(4 years ago)
Commons ChamberI do agree, and I will come on to business support in a minute, but let me make the points in support of the case we make today.
The first point is this: we have been here before. On 10 June, the Prime Minister told us for the first time of his “whack-a-mole” strategy to control local infections. He told us it would be so effective that restrictions would only be for a few weeks or even a few days. That was far from reality; Leicester, for example, has just gone into the 154th day of restrictions, and by the time these regulations run out on 2 February, Leicester will have been in restrictions for 217 days. So that 10 June proposal did not work.
Roll on to 22 September: by now, infections are rising in 19 of the 20 areas then under restrictions. The Prime Minister announced new restrictions, including the rule of six. He told the House that the rule of six would
“curb the number of daily infections and reduce the reproduction rate to 1”.—[Official Report, 22 September 2020; Vol. 680, c. 798.]
That is what he said about the rule of six. So that did not work.
Two weeks later, on 12 October, with the precise opposite happening, the Prime Minister stands up again—for the third time—and introduces a three-tier system. Again, he said that this will work: he told the House that this would deliver the reduction in the R rate locally and regionally that we need. That did not work.
Nineteen days later—the fourth attempt now—in a hurried press conference on a Saturday, the Prime Minister announced that the tier system had failed, the virus was out of control and a national lockdown was now unavoidable.
The reason that this all matters is that there is a pattern here. The Prime Minister has a record of overpromising and underdelivering—short-term decisions that then bump into the harsh reality of the virus.
And then a new plan is conjured up a few weeks later—we are now on at least the fifth plan—with an even bigger promise that never materialises. After eight months, the Prime Minister should not be surprised that we and many of the British people are far less convinced this time around.

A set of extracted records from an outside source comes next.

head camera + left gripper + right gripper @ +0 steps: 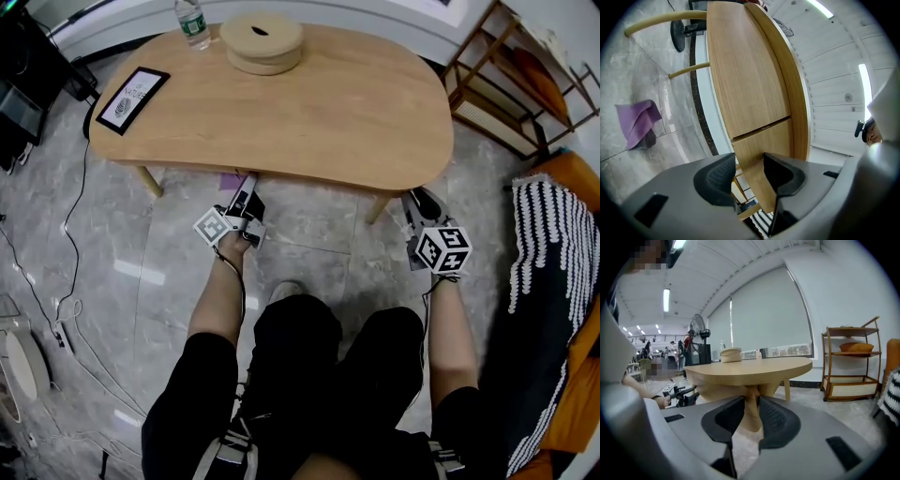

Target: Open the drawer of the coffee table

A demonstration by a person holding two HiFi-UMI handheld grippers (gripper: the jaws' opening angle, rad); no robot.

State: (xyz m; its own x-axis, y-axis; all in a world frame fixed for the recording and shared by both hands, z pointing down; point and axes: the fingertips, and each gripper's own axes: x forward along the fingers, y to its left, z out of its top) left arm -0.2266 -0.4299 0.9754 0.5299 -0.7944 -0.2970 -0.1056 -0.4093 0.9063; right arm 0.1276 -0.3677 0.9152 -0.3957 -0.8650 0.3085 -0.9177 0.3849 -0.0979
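The drawer sits under the tabletop's near edge, likely the panel below a seam. It is stiff wood and may slide grudgingly. No handle shows, so its lower lip seems the hold. The left tongs gape beside that panel, unclamped. The right tongs stand slightly apart, empty. From above, the tabletop hides the drawer.

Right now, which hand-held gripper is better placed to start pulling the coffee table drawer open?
Left, I'd judge. The left hand-held gripper has the seamed front panel between its open jaws; the right hand-held gripper faces a table leg.
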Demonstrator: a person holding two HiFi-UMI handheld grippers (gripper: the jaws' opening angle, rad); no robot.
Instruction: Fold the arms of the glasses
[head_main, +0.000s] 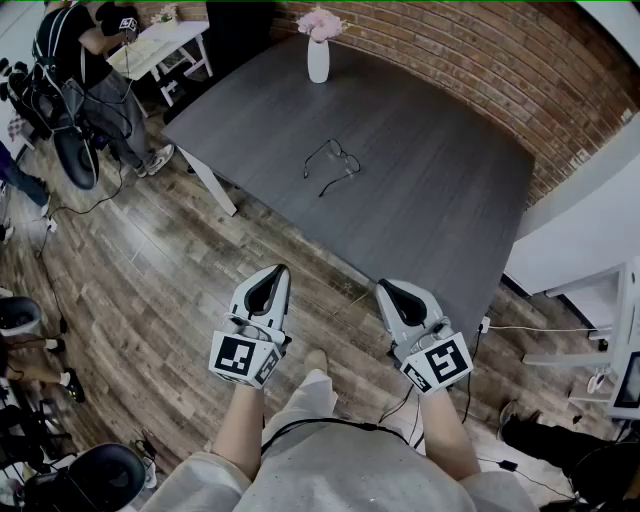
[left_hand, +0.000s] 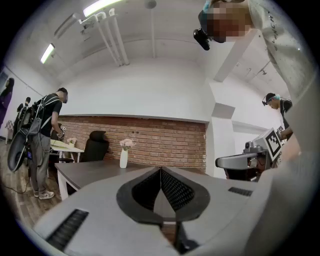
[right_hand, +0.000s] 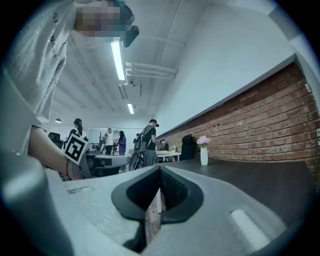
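Note:
A pair of thin dark-framed glasses (head_main: 333, 165) lies on the dark grey table (head_main: 440, 210) with both arms spread open. Both grippers hang level over the wooden floor, short of the table's near edge and well apart from the glasses. My left gripper (head_main: 277, 269) is shut with nothing in it; in the left gripper view its jaws (left_hand: 161, 170) meet at the tip. My right gripper (head_main: 388, 286) is likewise shut and empty, and the right gripper view shows its pads (right_hand: 160, 169) closed together. Neither gripper view shows the glasses.
A white vase of pink flowers (head_main: 318, 52) stands at the table's far edge, before a brick wall (head_main: 470, 50). A person with a backpack (head_main: 85, 60) stands by a small white table (head_main: 165, 45) at the far left. A white counter (head_main: 580, 230) lies to the right.

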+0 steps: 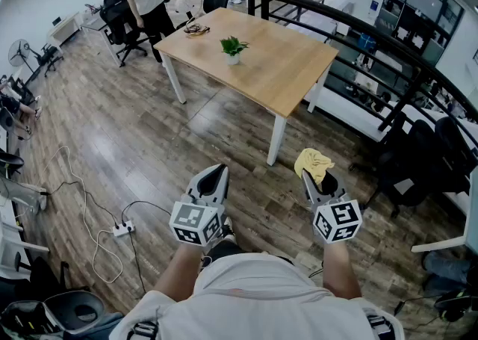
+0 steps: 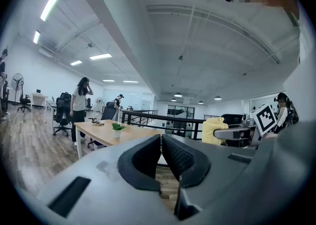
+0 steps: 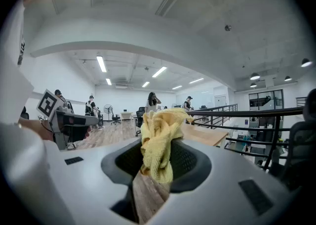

I have a biology degree and I am going to take a wild punt that I am one of the few Members of this House to have used the word “epidemiology” in anger before January this year. We have choices to control this virus: we can have a lockdown, we can have a tiered system, or we can have no lockdown, where lives, such as those of John and Ken, family friends who we have just recently lost, are lost to this awful covid. Why will the right hon. and learned Gentleman and the Labour party not tonight support these measures that are saving lives?
I am grateful for that intervention and I am setting out exactly why not—and I will take interventions along the way so that what I say can be challenged—but the first point, which I have just finished making, is that we have been here before; this is at least plan no. 5 and the first four have not worked. So I think everybody would forgive the British public for being sceptical about the fifth plan.
I will go on now and set out the second point I want to make, which is that the public health risk of the Prime Minister’s approach is significant. The prevalence of the virus remains high; even if the R rate is below 1, it is only just below 1, and we know that the virus is at its most deadly during the cold winter months, exactly when the NHS is under the most strain. So if we are to keep the R rate below 1 during winter and not waste the progress that has been made in the past four weeks, we need to proceed with precision and caution. But instead of levelling with the British public, the Prime Minister spent the weekend telling his Back Benchers that the plan is all about, in his words, loosening restrictions across the country, and he has been fuelling a promise that within two weeks or so local areas have a real prospect of dropping to a tier below the one they are in.
We need to level: in my view, that is highly unlikely, and we might as well face that now. It is obvious that the new tier 1 may slow but will not prevent a rise in infections, and it is far from certain that the new tier 2 can hold the rate of infection. [Interruption.] I hear the mutterings, but let us just see where we are in two weeks. I look across the House to Members who think that perhaps, in two weeks, their area is going to drop down a tier just before Christmas. Let us see.